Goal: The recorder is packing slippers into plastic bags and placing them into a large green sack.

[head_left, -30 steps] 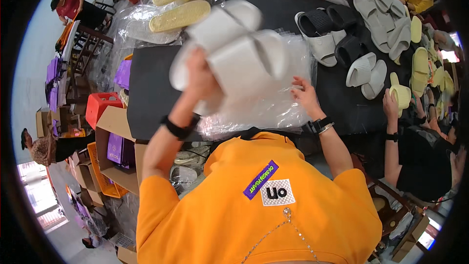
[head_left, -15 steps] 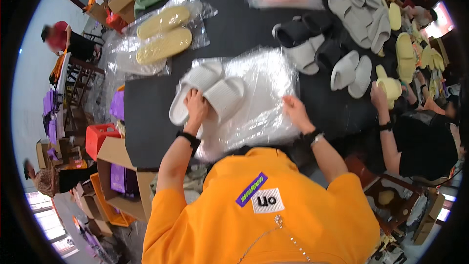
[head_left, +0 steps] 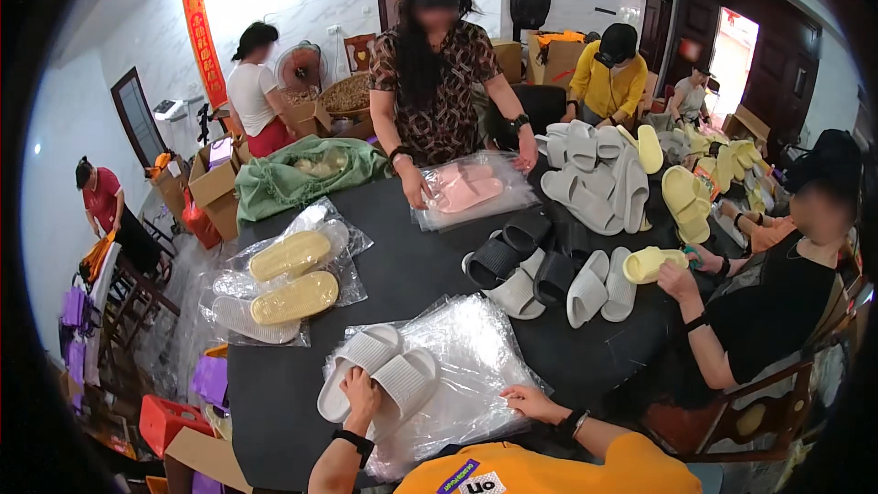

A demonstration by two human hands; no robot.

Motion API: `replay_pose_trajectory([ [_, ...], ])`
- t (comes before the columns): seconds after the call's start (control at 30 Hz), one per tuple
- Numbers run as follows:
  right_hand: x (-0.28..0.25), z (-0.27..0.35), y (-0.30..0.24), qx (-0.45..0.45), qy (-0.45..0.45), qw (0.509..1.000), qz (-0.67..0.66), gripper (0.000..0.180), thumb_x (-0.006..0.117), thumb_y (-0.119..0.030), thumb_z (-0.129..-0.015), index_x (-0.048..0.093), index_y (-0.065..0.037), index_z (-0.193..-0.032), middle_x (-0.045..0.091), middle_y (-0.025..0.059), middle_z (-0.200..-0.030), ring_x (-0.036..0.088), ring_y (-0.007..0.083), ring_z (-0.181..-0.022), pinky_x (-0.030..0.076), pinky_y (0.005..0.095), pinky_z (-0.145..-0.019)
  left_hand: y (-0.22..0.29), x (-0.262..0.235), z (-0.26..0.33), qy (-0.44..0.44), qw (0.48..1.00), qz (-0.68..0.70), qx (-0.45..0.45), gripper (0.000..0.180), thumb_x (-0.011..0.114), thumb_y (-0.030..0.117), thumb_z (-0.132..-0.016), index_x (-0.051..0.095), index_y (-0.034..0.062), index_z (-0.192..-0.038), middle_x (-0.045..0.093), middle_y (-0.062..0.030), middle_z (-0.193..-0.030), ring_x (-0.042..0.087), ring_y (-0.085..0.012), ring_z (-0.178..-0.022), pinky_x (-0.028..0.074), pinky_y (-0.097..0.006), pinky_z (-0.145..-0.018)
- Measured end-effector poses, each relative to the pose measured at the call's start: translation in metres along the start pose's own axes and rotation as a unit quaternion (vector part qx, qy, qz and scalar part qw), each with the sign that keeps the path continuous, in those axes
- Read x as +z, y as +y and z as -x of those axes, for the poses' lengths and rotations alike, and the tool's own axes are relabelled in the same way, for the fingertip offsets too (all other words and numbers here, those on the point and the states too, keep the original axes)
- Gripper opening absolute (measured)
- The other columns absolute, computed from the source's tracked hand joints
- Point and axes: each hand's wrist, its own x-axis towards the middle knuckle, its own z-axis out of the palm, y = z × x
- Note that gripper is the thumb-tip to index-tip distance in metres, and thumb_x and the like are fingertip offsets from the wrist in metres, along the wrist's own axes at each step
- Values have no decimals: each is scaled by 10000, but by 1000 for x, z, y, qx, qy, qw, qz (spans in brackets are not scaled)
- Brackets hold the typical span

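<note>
A pair of pale grey ridged slide slippers (head_left: 409,384) lies at the left end of a stack of clear plastic bags (head_left: 466,361) on the black table (head_left: 384,265). My left hand (head_left: 362,396) grips the slippers from the near side, fingers curled in where the two meet. At the right edge of the stack, my right hand (head_left: 533,402) pinches the clear plastic with thumb and fingertips. How many layers it holds does not show.
Bagged yellow slippers (head_left: 294,298) lie further left. Black slippers (head_left: 526,230) and loose grey slippers (head_left: 599,185) pile up at the right. Across the table a person handles bagged pink slippers (head_left: 468,187); another at right holds a yellow slipper (head_left: 654,265). A green sack (head_left: 302,178) sits far left.
My view has tilted up, so the people and the room beyond the table now show. Both hands keep about the same places on the slippers and the plastic.
</note>
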Motion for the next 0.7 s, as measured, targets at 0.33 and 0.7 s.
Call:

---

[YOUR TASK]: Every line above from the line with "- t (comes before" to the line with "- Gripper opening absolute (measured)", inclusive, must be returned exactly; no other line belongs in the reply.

[SOLUTION TO THIS TASK]:
- t (comes before the columns): seconds after the call's start (control at 30 Hz), one per tuple
- Numbers run as follows:
  right_hand: x (-0.28..0.25), z (-0.27..0.35), y (-0.30..0.24), qx (-0.45..0.45), qy (-0.45..0.45), qw (0.509..1.000), qz (-0.67..0.66), gripper (0.000..0.180), thumb_x (-0.006..0.117), thumb_y (-0.119..0.030), thumb_z (-0.129..-0.015), index_x (-0.048..0.093), index_y (-0.065..0.037), index_z (-0.193..-0.032), middle_x (-0.045..0.091), middle_y (-0.025..0.059), middle_z (-0.200..-0.030), ring_x (-0.036..0.088), ring_y (-0.007..0.083), ring_z (-0.181..-0.022), pinky_x (-0.030..0.076), pinky_y (0.005..0.095), pinky_z (-0.145..-0.019)
  left_hand: y (-0.22..0.29), x (-0.262..0.235), z (-0.26..0.33), qy (-0.44..0.44), qw (0.48..1.00), qz (-0.68..0.70), qx (-0.45..0.45), gripper (0.000..0.180), thumb_x (-0.011..0.114), thumb_y (-0.030..0.117), thumb_z (-0.132..-0.016), index_x (-0.051..0.095), index_y (-0.034..0.062), index_z (-0.192..-0.038), middle_x (-0.045..0.093), middle_y (-0.062..0.030), middle_z (-0.193..-0.030), ring_x (-0.042..0.087), ring_y (-0.085..0.012), ring_z (-0.178..-0.022), pinky_x (-0.028..0.074), pinky_y (-0.097..0.006), pinky_z (-0.145..-0.018)
- Measured end-effector poses, each relative to the pose measured at the call's start: translation in metres along the start pose's own axes and rotation as a unit quaternion (vector part qx, qy, qz and scalar part qw), each with the sign that keeps the path continuous, in those axes
- Read x as +z, y as +y and z as -x of those axes, for the poses' lengths and rotations alike, and the tool's own axes are relabelled in the same way, for the fingertip offsets too (all other words and numbers here, those on the point and the states too, keep the original axes)
- Gripper opening absolute (measured)

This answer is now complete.